Ad una destra sempre più oscena ed impresentabile, corrisponde perciò una sinistra sempre più minimalista. L'emergenza antropologica costituita da Berlusconi, consente infatti alla sinistra di legittimarsi sempre più al ribasso, senza dover mettere in questione nessun assetto di potere e nessuna posizione di privilegio. Ma un governo borghese viene considerato, anche dall'estrema sinistra, preferibile ad un governo di mafiosi e fascisti.
Questa legge delle aspettative decrescenti è la stessa per la quale viene estorto consenso sociale alla precarizzazione. "Un lavoro precario non è meglio di nessun lavoro?", è la domanda capziosa che caratterizza la propaganda su questo tema.
Nello stesso fenomeno può essere inquadrata anche la tendenza di una parte della pubblicistica anarchica a considerare il dominio americano come male minore nei confronti del pericolo rappresentato dall'oscurantismo islamico.
La legge delle aspettative decrescenti si presenta come atteggiamento realistico e persino come rifiuto del "tanto peggio, tanto meglio", ma è soltanto guerra psicologica.
Comidad, 6 aprile 2006
È significativa la coincidenza temporale dei grandi scioperi in Francia ed in Gran Bretagna, le cui motivazioni sono soltanto apparentemente diverse. Il governo francese pretende di rendere strutturalmente precario il lavoro giovanile, mentre il governo inglese tende a rendere incerta e precaria la pensione. Siamo di fronte ad un progetto di complessiva precarizzazione, che investe tutti gli aspetti della vita sociale. Punto per punto, con il pretesto di questa o quella emergenza, le garanzie sociali vengono sostituite con insicurezze sociali.
L'opposizione sociale è riuscita a farsi sentire, e questo è certamente importante. Ma la tenuta di questa opposizione non riguarda soltanto i rapporti di forza in campo. Occorre infatti anche la percezione di cosa realmente si sta combattendo: non una serie di scelte strettamente economiche, per quanto inique, ma una strategia politica di destabilizzazione, che è dovuta soprattutto ad un movente di potere.
Tutti i blocchi sociali che potrebbero in qualche modo limitare il potere delle oligarchie sono infatti sotto attacco. È possibile resistere a questi attacchi soltanto se ci si comincia ad immunizzare dal ricatto costante dell'emergenza, cioè se si individuano le varie emergenze - da quella economica, a quella terroristica, a quella sanitaria - come motivo per liquidare ora questa ed ora quella garanzia giuridica o sociale.

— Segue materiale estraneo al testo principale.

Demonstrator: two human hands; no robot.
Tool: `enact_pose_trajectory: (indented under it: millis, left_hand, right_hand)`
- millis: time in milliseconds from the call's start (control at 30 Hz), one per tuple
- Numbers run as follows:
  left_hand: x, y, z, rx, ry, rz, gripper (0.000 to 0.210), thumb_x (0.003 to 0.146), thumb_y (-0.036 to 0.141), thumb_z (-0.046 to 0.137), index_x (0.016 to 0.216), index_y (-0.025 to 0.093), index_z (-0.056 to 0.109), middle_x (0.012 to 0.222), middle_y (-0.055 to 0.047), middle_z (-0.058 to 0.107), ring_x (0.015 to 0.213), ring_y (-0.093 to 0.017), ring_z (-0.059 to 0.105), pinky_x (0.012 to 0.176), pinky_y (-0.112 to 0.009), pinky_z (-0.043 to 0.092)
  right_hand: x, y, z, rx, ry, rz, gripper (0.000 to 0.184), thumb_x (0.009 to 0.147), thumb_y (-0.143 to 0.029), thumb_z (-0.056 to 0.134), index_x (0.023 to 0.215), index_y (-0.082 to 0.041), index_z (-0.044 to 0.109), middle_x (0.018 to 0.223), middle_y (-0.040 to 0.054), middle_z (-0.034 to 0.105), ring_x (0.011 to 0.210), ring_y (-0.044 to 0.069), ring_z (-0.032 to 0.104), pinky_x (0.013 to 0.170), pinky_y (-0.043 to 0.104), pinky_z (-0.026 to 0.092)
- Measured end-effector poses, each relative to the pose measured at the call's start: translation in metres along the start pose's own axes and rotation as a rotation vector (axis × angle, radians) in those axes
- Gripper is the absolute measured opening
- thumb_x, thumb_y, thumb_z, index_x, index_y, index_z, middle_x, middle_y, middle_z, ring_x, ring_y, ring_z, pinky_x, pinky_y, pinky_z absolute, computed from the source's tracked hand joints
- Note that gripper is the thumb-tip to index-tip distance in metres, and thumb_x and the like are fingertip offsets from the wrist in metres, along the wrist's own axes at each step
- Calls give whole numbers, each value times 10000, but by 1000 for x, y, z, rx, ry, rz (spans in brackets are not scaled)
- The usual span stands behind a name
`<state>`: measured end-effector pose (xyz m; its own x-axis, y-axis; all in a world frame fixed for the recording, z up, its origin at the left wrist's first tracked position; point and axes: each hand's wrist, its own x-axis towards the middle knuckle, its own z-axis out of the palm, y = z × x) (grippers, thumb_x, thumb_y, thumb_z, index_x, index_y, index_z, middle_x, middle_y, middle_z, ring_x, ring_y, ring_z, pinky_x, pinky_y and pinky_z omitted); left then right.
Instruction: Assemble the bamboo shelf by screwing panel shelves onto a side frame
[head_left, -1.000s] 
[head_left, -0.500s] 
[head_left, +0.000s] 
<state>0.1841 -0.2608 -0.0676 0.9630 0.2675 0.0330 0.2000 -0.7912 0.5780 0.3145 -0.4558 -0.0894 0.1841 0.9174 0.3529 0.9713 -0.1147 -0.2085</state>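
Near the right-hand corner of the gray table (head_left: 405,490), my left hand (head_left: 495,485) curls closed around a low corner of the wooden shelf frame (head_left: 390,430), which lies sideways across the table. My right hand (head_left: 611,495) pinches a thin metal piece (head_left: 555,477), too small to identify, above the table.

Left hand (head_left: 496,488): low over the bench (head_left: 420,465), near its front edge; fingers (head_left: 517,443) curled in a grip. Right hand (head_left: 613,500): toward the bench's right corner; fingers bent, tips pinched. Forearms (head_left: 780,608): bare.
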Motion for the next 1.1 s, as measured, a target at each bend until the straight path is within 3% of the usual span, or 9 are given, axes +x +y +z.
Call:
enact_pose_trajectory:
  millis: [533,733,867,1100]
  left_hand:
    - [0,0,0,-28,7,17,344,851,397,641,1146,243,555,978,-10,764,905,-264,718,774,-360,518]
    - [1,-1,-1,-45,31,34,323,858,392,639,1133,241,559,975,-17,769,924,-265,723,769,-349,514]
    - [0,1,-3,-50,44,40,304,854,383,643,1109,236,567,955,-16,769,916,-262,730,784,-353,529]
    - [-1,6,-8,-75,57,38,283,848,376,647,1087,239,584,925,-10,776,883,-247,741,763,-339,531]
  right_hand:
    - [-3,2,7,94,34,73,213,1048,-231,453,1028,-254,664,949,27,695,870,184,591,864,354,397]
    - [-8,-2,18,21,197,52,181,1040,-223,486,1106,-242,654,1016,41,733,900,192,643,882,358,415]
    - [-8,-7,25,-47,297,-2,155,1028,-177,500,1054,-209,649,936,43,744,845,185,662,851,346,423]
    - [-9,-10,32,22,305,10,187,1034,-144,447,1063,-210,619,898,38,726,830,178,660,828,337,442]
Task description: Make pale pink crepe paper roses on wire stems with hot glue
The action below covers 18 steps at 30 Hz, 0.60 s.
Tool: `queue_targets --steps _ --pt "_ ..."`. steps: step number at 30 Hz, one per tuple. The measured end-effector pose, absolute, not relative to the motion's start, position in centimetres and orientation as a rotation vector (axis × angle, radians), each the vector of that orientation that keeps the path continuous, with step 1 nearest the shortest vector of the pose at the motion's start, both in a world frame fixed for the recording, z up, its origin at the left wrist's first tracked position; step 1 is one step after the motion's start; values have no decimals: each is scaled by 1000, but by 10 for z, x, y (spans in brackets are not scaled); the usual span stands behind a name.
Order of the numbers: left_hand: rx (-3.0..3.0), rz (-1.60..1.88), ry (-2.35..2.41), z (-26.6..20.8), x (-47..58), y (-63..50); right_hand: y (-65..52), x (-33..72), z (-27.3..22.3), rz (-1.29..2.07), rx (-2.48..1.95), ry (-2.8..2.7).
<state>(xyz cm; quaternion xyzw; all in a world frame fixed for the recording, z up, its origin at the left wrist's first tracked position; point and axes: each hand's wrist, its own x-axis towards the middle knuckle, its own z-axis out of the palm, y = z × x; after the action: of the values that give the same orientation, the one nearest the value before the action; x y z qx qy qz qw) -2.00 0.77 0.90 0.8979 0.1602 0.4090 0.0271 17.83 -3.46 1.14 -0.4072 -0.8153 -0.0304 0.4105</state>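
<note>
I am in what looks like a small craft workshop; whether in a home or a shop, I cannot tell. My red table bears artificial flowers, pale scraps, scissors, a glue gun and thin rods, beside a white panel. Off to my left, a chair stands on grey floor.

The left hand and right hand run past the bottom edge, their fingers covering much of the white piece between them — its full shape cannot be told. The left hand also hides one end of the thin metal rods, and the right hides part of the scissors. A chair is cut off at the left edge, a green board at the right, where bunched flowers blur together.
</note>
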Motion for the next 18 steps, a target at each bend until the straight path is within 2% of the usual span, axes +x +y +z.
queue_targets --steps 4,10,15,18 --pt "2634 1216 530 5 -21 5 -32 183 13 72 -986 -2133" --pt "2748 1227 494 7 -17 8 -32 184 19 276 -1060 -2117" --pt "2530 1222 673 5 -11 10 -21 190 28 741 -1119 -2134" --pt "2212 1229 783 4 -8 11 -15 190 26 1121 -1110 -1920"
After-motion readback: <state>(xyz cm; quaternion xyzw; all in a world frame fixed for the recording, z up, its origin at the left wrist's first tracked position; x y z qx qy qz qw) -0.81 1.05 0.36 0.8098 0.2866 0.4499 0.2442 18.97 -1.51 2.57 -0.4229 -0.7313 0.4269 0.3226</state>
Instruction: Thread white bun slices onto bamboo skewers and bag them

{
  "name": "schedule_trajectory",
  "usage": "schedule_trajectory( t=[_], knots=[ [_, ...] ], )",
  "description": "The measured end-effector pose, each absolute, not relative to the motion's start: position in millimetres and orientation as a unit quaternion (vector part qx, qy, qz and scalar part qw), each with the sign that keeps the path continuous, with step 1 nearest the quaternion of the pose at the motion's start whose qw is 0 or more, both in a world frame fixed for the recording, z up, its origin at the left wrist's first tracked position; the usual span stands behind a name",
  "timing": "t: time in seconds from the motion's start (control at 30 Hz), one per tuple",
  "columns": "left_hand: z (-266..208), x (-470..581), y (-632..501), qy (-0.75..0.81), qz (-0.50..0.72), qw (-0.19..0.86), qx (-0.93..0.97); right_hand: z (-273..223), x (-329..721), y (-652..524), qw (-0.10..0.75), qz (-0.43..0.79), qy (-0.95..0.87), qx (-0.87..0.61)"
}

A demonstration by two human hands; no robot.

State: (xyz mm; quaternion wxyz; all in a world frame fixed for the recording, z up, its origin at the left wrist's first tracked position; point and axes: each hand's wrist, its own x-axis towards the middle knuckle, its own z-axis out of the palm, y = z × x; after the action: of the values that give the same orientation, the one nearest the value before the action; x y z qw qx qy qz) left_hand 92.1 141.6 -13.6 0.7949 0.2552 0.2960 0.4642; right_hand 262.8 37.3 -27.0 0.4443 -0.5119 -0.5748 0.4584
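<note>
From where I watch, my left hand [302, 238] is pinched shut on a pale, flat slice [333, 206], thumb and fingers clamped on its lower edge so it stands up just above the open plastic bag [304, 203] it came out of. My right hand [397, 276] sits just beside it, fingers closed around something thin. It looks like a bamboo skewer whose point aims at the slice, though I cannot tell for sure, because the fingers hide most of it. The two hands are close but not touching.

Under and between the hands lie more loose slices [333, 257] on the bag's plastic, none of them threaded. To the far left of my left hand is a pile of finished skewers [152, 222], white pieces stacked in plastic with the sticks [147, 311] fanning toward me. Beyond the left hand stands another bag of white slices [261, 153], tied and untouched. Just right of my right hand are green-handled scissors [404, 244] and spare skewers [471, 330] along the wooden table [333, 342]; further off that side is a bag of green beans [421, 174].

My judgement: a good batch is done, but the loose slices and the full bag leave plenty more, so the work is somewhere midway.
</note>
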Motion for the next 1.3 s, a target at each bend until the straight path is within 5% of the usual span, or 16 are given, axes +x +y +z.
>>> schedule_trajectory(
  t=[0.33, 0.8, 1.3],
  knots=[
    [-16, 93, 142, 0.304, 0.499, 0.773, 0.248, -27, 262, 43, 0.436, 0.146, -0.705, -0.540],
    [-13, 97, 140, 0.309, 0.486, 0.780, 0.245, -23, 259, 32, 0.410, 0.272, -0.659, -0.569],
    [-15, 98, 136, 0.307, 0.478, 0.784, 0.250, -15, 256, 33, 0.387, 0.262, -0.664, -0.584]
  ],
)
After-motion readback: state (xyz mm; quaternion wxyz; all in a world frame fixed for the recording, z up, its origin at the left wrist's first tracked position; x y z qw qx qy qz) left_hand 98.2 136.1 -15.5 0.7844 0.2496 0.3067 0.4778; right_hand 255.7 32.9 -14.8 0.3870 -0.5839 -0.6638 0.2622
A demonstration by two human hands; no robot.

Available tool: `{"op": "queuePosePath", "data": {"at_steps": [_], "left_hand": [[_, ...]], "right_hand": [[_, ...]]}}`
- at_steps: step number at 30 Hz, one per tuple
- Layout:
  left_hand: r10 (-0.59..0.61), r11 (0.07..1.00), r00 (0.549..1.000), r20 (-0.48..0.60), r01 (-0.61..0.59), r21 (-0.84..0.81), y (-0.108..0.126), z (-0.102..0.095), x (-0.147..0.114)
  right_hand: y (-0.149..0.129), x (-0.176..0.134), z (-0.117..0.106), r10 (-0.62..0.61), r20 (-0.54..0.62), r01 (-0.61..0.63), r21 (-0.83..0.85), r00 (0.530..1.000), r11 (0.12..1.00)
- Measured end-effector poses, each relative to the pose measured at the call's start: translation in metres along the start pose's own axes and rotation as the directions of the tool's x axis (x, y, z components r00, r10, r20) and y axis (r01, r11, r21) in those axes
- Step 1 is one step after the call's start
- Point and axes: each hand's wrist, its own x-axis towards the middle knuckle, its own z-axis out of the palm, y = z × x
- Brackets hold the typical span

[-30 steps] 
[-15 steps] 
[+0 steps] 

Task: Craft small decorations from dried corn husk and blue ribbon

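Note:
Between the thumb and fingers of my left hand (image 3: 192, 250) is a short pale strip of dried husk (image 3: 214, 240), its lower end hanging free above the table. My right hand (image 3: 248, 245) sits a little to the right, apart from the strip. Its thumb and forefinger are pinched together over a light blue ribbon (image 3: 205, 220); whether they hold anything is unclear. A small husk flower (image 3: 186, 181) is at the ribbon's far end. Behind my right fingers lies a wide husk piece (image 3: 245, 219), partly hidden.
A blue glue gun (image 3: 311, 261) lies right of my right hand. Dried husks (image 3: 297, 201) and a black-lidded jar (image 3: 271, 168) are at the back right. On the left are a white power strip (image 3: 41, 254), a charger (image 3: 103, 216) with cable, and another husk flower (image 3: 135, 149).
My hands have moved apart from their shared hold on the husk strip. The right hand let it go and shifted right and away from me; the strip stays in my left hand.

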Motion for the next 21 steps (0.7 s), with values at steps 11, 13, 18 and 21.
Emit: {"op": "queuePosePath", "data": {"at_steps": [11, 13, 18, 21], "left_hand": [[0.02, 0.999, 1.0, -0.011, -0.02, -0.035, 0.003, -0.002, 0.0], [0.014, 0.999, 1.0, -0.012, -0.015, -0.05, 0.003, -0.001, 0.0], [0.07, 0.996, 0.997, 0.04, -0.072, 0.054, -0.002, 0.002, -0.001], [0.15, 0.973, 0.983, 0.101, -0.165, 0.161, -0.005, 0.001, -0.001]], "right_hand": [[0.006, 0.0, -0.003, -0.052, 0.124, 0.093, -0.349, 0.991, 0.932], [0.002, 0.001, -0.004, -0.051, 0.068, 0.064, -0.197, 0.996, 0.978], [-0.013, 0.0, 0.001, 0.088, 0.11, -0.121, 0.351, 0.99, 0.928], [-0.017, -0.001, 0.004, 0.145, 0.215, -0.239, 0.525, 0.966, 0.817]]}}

Il paravento ideologico di questa generale destabilizzazione, è la falsa identità "occidentale", cioè lo sciovinismo, il senso di superiorità morale che il cosiddetto Occidente può accampare nei confronti dei barbari che lo assediano. La guerra fittizia dello "scontro di civiltà" è diventata il collante ideologico di una società che vede mancarsi ogni altro punto di riferimento.
La guerra simulata sostituisce la guerra reale, che oggi il sistema di dominio non si sente più in grado di sostenere. A distanza di tre anni, ormai risulta chiaro che non c'è stata nessuna guerra tra USA ed Iraq, e che il cosiddetto conflitto è durato precisamente il tempo necessario alle truppe statunitensi per occupare il territorio di un Paese privato di qualsiasi possibilità di difesa da dieci anni di sanzioni economiche.
Ciononostante, vengono prese sul serio le minacce di Bush all'Iran, come se gli Stati Uniti fossero davvero in grado di sostenere lo sforzo di sottomettere un vero avversario. Non è da escludere che in questa credulità giochi anche il fascino del catastrofismo, cioè la speranza che Bush commetta quella "cazzata" di troppo che ne faccia finalmente vacillare il potere.
Ma questa illusione che la salvezza possa provenire da una catastrofe, costituisce appunto un effetto secondario del clima di precarietà ed emergenza permanenti. Non saranno gli oppressori a salvarci dagli oppressori.